Diante dessa “materialidade em fuga”, o pensamento do corpo é aquele que enfrenta um limite no qual a linguagem já não pode determinar o que é um corpo, onde a própria questão “o que é um corpo” deixa de fazer sentido.
Isso não quer dizer que o corpo emudeça o pensamento: pelo contrário, é justamente diante dessa fronteira irredutível que o pensamento se constitui como uma força que atravessa o senso comum propondo novas formas de sentir e estar junto. Pois, ao suspender a possibilidade da linguagem de definir o que é o mundo, suspendem-se também as relações de poder que estão configuradas nesse mesmo mundo.

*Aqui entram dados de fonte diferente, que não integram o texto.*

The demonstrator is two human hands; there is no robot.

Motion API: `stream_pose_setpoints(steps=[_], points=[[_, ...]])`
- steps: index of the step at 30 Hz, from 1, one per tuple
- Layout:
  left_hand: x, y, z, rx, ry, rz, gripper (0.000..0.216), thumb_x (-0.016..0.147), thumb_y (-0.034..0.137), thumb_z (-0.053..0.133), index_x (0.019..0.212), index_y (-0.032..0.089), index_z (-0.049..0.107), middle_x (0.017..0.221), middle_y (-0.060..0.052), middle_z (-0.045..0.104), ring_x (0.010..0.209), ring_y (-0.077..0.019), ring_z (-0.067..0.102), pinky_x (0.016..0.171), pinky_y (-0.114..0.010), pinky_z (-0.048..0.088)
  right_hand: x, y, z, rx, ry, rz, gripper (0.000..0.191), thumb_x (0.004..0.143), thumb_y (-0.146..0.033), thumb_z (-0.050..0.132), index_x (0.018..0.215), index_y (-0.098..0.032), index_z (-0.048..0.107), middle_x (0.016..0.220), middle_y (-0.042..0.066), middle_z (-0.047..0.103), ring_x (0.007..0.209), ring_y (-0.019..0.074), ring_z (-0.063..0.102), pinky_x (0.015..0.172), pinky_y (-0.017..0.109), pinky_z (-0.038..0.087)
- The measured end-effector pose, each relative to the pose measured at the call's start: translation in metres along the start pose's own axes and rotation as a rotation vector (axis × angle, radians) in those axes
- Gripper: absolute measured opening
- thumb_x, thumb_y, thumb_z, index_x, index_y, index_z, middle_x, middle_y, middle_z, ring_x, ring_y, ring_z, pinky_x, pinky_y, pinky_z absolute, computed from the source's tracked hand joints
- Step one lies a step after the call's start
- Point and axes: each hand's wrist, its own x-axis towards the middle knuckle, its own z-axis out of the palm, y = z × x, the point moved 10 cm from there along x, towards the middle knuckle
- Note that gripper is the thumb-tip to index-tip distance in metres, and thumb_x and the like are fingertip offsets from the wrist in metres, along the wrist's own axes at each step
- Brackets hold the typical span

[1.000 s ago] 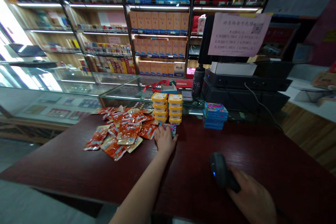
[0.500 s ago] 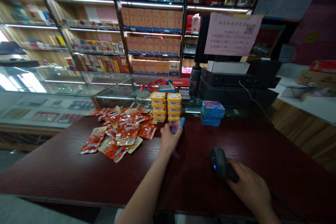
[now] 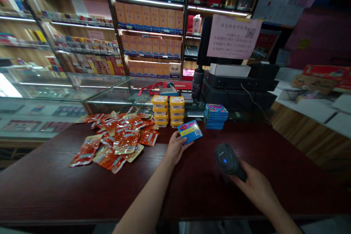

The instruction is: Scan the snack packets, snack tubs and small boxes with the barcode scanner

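Observation:
Between the thumb and fingers of my left hand [image 3: 176,147] is a flat blue box [image 3: 190,132] with pink and yellow print. Its broad face is turned up, and a barcode shows at its right end. My right hand [image 3: 253,182] is wrapped round the handle of a black barcode scanner [image 3: 229,159] with a small blue light, its head tilted toward the left. Just behind the held box stand two stacks of yellow-lidded tubs [image 3: 177,111]. Similar blue boxes [image 3: 216,116] are piled to the right of the tubs.
Orange snack pouches [image 3: 120,137] lie heaped on the left of the dark wooden counter [image 3: 192,193]. Behind are a glass display case [image 3: 109,97], a monitor with a handwritten pink sign [image 3: 233,38], and black till equipment [image 3: 238,93]. Shelves of boxes [image 3: 153,16] line the back wall.
My left hand has turned the blue box so its printed face and barcode now show. The scanner in my right hand has risen slightly and swung its head. The view has shifted a little right.

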Motion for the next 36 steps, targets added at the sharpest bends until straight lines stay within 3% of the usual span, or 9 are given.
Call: stream_pose_setpoints(steps=[3, 6, 11, 13, 17, 22, 28, 32, 36], points=[[0.001, -0.001, -0.005, 0.049, 0.011, 0.035, 0.044, 0.064, 0.012, 0.073, 0.100, 0.019, 0.049, 0.106, -0.006, 0.065, 0.099, -0.0219, 0.064, 0.091, -0.049, 0.051, -0.002, -0.021, -0.007, 0.285, 0.051, -0.024, 0.037, 0.079, -0.041, 0.055, 0.108, -0.019, 0.064, 0.107, 0.009, 0.071, 0.097, 0.0241, 0.066, 0.085, 0.034, 0.050], [0.002, -0.002, -0.009, 0.054, 0.025, 0.045, 0.044, 0.063, 0.012, 0.073, 0.099, 0.019, 0.048, 0.102, -0.006, 0.065, 0.096, -0.0207, 0.065, 0.092, -0.049, 0.050, -0.006, -0.030, -0.008, 0.443, 0.112, 0.040, 0.036, 0.070, -0.041, 0.063, 0.096, -0.017, 0.067, 0.092, 0.009, 0.073, 0.084, 0.0239, 0.067, 0.081, 0.035, 0.051], [0.003, -0.002, -0.012, 0.036, 0.046, 0.044, 0.044, 0.062, 0.008, 0.070, 0.098, 0.019, 0.049, 0.100, -0.004, 0.066, 0.095, -0.0198, 0.065, 0.092, -0.048, 0.050, -0.008, -0.034, 0.000, 0.517, 0.079, 0.080, 0.035, 0.067, -0.041, 0.068, 0.093, -0.017, 0.068, 0.087, 0.007, 0.073, 0.080, 0.0234, 0.067, 0.077, 0.034, 0.053], [0.003, -0.002, -0.011, 0.028, 0.038, 0.045, 0.045, 0.061, 0.008, 0.071, 0.099, 0.018, 0.050, 0.102, -0.005, 0.066, 0.096, -0.0209, 0.065, 0.092, -0.049, 0.050, -0.008, -0.030, 0.002, 0.501, 0.056, 0.108, 0.034, 0.068, -0.044, 0.067, 0.091, -0.018, 0.068, 0.076, 0.005, 0.072, 0.073, 0.0229, 0.067, 0.068, 0.032, 0.054], [0.005, -0.004, -0.012, 0.034, 0.041, 0.042, 0.047, 0.059, 0.009, 0.073, 0.099, 0.018, 0.050, 0.103, -0.006, 0.066, 0.097, -0.0222, 0.064, 0.092, -0.050, 0.050, -0.009, -0.027, 0.002, 0.458, 0.042, 0.120, 0.037, 0.070, -0.047, 0.066, 0.094, -0.018, 0.069, 0.066, 0.003, 0.070, 0.068, 0.0231, 0.067, 0.058, 0.030, 0.053], [0.005, -0.005, -0.013, 0.023, 0.041, 0.030, 0.042, 0.063, 0.008, 0.070, 0.097, 0.019, 0.048, 0.100, -0.003, 0.065, 0.096, -0.0201, 0.065, 0.089, -0.048, 0.052, -0.008, -0.036, -0.001, 0.368, 0.007, 0.013, 0.036, 0.077, -0.043, 0.060, 0.102, -0.018, 0.065, 0.097, 0.010, 0.073, 0.089, 0.0247, 0.067, 0.082, 0.035, 0.051], [0.004, -0.002, -0.011, 0.025, 0.053, 0.032, 0.042, 0.066, 0.010, 0.068, 0.100, 0.021, 0.045, 0.103, -0.004, 0.064, 0.095, -0.0197, 0.065, 0.087, -0.047, 0.053, -0.003, -0.024, 0.004, -0.124, -0.008, -0.002, 0.028, 0.077, -0.032, 0.057, 0.104, -0.026, 0.062, 0.088, 0.003, 0.073, 0.078, 0.0261, 0.069, 0.066, 0.034, 0.048], [0.003, 0.000, -0.010, 0.032, 0.046, 0.032, 0.045, 0.065, 0.012, 0.069, 0.101, 0.022, 0.044, 0.103, -0.005, 0.064, 0.093, -0.0191, 0.065, 0.083, -0.042, 0.054, -0.002, -0.018, 0.014, -0.315, 0.080, -0.122, 0.037, 0.079, -0.021, 0.052, 0.115, -0.023, 0.057, 0.105, 0.005, 0.071, 0.087, 0.0238, 0.068, 0.074, 0.035, 0.048], [0.003, 0.002, -0.011, 0.055, 0.043, 0.042, 0.049, 0.064, 0.016, 0.073, 0.104, 0.023, 0.045, 0.104, -0.005, 0.064, 0.092, -0.0196, 0.065, 0.080, -0.039, 0.055, -0.007, -0.013, 0.023, -0.371, 0.169, -0.228, 0.037, 0.081, -0.020, 0.050, 0.118, -0.022, 0.054, 0.103, 0.005, 0.070, 0.089, 0.0216, 0.066, 0.076, 0.033, 0.048]])
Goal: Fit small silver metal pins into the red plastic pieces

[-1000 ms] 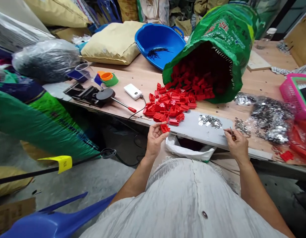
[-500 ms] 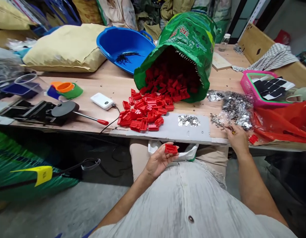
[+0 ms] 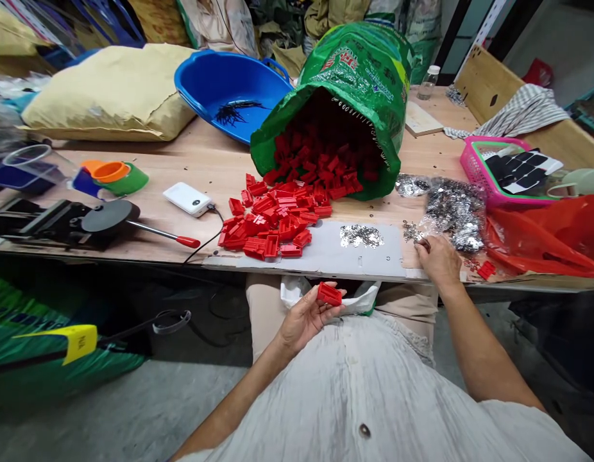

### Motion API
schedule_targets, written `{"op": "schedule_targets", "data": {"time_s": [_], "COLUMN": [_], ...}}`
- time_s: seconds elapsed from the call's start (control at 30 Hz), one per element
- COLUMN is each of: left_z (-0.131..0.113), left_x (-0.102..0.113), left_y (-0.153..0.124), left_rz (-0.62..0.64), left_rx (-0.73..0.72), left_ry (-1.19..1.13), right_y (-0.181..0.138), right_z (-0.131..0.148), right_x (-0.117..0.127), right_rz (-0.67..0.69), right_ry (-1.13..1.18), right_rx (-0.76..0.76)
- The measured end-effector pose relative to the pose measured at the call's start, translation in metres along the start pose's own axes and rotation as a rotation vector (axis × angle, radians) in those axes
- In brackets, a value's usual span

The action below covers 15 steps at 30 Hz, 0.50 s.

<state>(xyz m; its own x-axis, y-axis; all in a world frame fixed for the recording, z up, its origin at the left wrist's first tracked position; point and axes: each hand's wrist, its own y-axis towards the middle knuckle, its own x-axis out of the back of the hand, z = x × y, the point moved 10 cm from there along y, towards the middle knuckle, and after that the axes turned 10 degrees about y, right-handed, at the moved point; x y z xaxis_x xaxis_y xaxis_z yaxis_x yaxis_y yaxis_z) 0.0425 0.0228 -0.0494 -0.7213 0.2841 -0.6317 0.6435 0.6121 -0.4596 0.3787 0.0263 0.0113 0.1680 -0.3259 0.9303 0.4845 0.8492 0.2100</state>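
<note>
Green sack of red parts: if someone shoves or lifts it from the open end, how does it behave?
The green sack looks like thin woven plastic, so probably floppy, sagging rather than sliding as one body. It lies on its side with the mouth open, and red parts already spill onto the table; a push would likely shed more. Well filled, so probably heavy to lift.

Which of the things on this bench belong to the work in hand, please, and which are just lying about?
In use: red plastic piece in left hand; small metal parts under right hand; red pile; green sack.
Lying about: blue basin; power bank; pink basket.
</note>
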Motion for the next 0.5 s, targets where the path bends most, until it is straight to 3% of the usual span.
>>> {"op": "schedule_targets", "data": {"time_s": [0.27,0.5], "left_z": [-0.001,-0.004], "left_x": [0.004,-0.005], "left_y": [0.003,0.003], "left_rz": [-0.014,0.017], "left_rx": [-0.013,-0.043], "left_ry": [-0.007,0.028], "right_y": [-0.019,-0.013], "right_z": [0.001,-0.011], "right_x": [0.003,0.012], "right_rz": [0.023,0.033], "right_ry": [0.116,0.117], "right_rx": [0.075,0.087]}}
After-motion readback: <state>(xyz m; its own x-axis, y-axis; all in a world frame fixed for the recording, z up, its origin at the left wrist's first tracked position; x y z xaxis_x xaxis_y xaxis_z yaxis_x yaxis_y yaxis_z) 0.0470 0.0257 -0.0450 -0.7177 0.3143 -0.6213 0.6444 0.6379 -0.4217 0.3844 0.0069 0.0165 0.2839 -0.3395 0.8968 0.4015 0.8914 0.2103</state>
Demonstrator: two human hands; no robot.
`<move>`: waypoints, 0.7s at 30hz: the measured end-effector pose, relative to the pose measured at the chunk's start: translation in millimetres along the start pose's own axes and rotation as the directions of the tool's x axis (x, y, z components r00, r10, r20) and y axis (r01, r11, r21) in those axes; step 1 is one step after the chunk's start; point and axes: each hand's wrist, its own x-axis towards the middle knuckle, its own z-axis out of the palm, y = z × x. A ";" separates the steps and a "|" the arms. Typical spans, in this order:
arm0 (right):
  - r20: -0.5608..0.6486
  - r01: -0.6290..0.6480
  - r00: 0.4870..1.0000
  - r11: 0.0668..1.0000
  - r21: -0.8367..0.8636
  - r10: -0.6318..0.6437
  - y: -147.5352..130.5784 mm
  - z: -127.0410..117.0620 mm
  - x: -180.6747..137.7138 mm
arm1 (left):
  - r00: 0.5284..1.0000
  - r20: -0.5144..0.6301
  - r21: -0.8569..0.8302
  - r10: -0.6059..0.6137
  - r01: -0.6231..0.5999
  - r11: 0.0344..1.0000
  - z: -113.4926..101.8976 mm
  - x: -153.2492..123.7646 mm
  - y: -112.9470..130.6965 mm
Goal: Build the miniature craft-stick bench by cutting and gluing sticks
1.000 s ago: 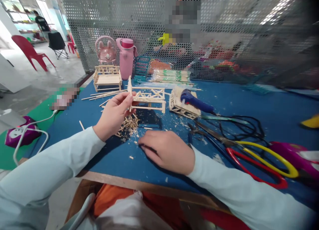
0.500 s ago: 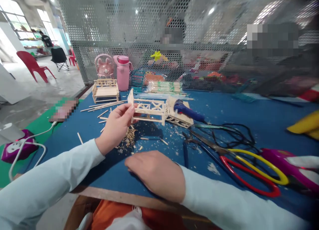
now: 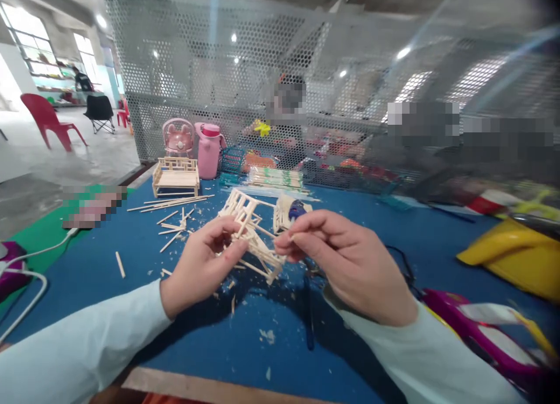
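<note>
My left hand (image 3: 203, 267) is closed on a small frame built of thin wooden sticks (image 3: 249, 232), holding it tilted above the blue table (image 3: 131, 299). My right hand (image 3: 345, 261) is raised beside the frame's right end, its thumb and fingers pinched together on a short bit of stick (image 3: 291, 237) that is barely visible. Both arms wear pale blue sleeves. Wood chips and cut stick ends (image 3: 175, 232) lie scattered on the table under and left of the hands.
A finished stick bench (image 3: 175, 176), a pink bottle (image 3: 209, 150) and a pink bunny item (image 3: 177, 137) stand at the back left by a perforated mesh screen (image 3: 262, 71). A blue glue gun (image 3: 296, 208) rests on another stick frame. Purple-handled scissors (image 3: 476, 334) and a yellow object (image 3: 511, 264) lie right.
My right hand rose from the table and now pinches a small stick piece beside the frame. My left hand tilted the frame and brought it nearer. The view moved upward.
</note>
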 end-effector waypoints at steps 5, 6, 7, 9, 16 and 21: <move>0.004 0.090 0.996 0.982 -0.165 -0.091 0.0 3.8 10.9 | 1.000 -0.014 -0.015 0.014 -0.014 1.000 0.1 0.1 4.5; 0.012 0.107 0.994 0.977 -0.186 -0.106 -1.1 5.0 13.9 | 1.000 -0.016 -0.017 0.010 -0.010 1.000 0.5 0.1 5.5; 0.015 0.109 0.994 0.977 -0.185 -0.108 -2.0 6.5 16.8 | 1.000 -0.018 -0.019 -0.001 0.000 1.000 0.7 0.1 6.1; 0.003 0.074 0.997 0.988 -0.137 -0.074 -2.5 10.3 22.4 | 0.999 -0.014 -0.034 -0.034 0.034 0.999 0.8 -0.2 6.8; 0.039 -0.056 0.998 0.998 0.012 0.055 -1.5 20.1 34.0 | 0.997 0.016 -0.068 -0.081 0.082 0.994 -0.5 -2.5 7.8; 0.026 0.003 1.000 0.993 -0.121 0.000 -5.6 19.6 31.7 | 0.997 -0.003 -0.035 -0.080 0.080 0.996 -1.0 -3.2 6.8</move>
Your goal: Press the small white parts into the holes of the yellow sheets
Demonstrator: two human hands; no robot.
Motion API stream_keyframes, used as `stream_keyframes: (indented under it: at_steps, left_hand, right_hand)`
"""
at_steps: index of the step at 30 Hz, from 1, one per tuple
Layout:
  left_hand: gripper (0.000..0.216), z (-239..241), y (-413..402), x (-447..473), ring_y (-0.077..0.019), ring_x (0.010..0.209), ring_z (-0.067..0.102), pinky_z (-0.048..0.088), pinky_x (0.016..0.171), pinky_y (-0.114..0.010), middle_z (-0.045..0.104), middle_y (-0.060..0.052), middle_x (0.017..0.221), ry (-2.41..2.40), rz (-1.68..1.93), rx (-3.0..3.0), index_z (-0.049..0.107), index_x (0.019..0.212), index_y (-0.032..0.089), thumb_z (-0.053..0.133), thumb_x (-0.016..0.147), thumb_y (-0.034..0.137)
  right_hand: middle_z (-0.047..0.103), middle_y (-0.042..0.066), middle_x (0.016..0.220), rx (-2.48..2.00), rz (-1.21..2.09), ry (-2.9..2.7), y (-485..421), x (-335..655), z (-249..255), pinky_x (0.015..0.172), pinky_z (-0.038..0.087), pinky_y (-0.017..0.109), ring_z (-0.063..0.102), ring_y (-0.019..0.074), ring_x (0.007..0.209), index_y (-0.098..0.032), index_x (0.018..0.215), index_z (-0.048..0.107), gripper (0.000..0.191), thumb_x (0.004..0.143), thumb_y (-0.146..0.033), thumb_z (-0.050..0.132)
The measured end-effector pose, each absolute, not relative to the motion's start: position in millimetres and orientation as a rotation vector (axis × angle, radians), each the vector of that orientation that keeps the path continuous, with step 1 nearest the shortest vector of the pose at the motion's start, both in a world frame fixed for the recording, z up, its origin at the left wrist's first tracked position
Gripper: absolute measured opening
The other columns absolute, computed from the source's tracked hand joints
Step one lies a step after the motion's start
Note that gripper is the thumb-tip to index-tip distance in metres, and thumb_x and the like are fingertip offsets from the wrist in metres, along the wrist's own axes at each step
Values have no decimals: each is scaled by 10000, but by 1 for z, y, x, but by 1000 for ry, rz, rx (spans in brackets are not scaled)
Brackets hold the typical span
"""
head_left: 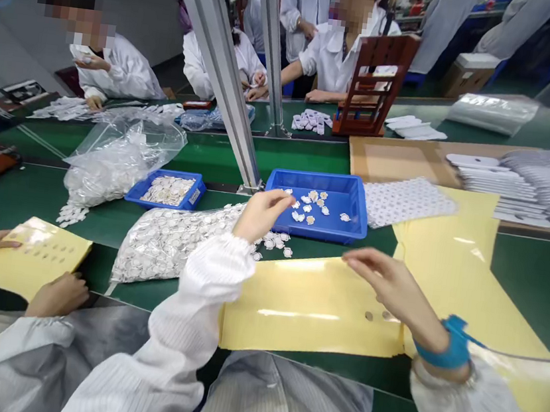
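My left hand (264, 215) hangs over the near left edge of a blue tray (277, 223), its fingers pinched together. Whatever they may hold is too small to make out. Several small white pieces (313, 196) lie scattered in that tray. Over a yellow sheet (303, 303) in front of me is my right hand (388, 283), with a blue wristband. Its bent fingers are close together, and I cannot see what is between them. Small greyish round spots (368, 316) show on the sheet beneath this hand. Loose white pieces (278, 240) lie below my left hand.
A clear bag full of white pieces (164, 246) lies to the left, near a smaller blue tray (193, 199). A metal post (220, 79) rises behind. More yellow sheets (470, 290) spread rightward. At left, another person's hands (58, 293) hold a yellow sheet (32, 260).
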State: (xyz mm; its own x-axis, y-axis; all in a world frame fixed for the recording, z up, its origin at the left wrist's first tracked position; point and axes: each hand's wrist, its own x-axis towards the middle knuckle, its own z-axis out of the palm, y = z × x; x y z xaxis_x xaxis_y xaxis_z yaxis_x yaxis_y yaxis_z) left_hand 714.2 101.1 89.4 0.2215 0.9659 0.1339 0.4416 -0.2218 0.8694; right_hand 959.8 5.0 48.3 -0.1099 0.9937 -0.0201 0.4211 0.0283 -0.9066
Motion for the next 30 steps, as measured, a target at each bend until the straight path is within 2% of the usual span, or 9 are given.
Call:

Logo, o pensamento do corpo é sempre político, mas não está nunca no lugar do instituído, está sempre, ele próprio, em suspensão.
O pensamento do corpo embaralha as oposições entre passividade e atividade, entre afetar e ser afetado, entre movimento e repouso, entre forma e matéria, todas elas entreligadas na constituição do pensamento ocidental desde Platão e Sócrates. Segundo essa tradição, a materialidade do corpo é o lugar da passividade que só toma forma e se movimenta através da ação de uma força externa.
Ao afirmar que ainda não sabemos o que pode o corpo, Espinosa está reconhecendo que a possibilidade do corpo de ser afetado é um lugar potente, na qual a distinção entre passividade e atividade adquire outros sentidos.
Esse apagamento da prática empírica revelaria, ainda segundo Pouillaude, além do desconhecimento dos filósofos, uma dificuldade intrínseca da dança em se constituir como objeto de arte tal qual o conhecemos. Essa fragilidade se expressaria pela dificuldade de escrita de uma obra coreográfica que parece sempre intrinsecamente dependente da presença daquele que a criou. Ou seja, a dança na sua impossibilidade de repetir coloca em xeque a noção de obra. A consequência dessa posição desafiadora que a dança coloca para o objeto de arte é que, com isso, as próprias práticas artísticas são excluídas da reflexão estética.
Sem pretender aqui esgotar essa discussão, é interessante pensar de que modo tanto a dança como o que chamamos de pensamento do corpo forçam a recriar e questionar as fronteiras reconhecidas entre arte, pensamento e política.
Nesse sentido, falar em Corpo do Pensamento implica em reconhecer que a suspensão da lógica da significação (da possibilidade de definir o que é um corpo) não implica que possamos transformá-lo em uma entidade imaterial, neutra, sem peso nem cor, nem história. Pelo contrário, implica em considerá-lo como algo que só existe e só resiste (para continuar com Rainer) NO mundo e em relação com as forças históricas e políticas em jogo. Como apontam Gilles Deleuze e Félix Guattari no capítulo do livro Mil Platôs, Como criar para si um corpo sem órgãos:
Desfazer o organismo nunca foi matar-se, mas abrir o corpo a conexões que supõem todo um agenciamento, circuitos, conjunções, superposições e limiares, passagem e distribuições de intensidade, territórios e desterritorializações (Deleuze e Guattari, 2004: 22).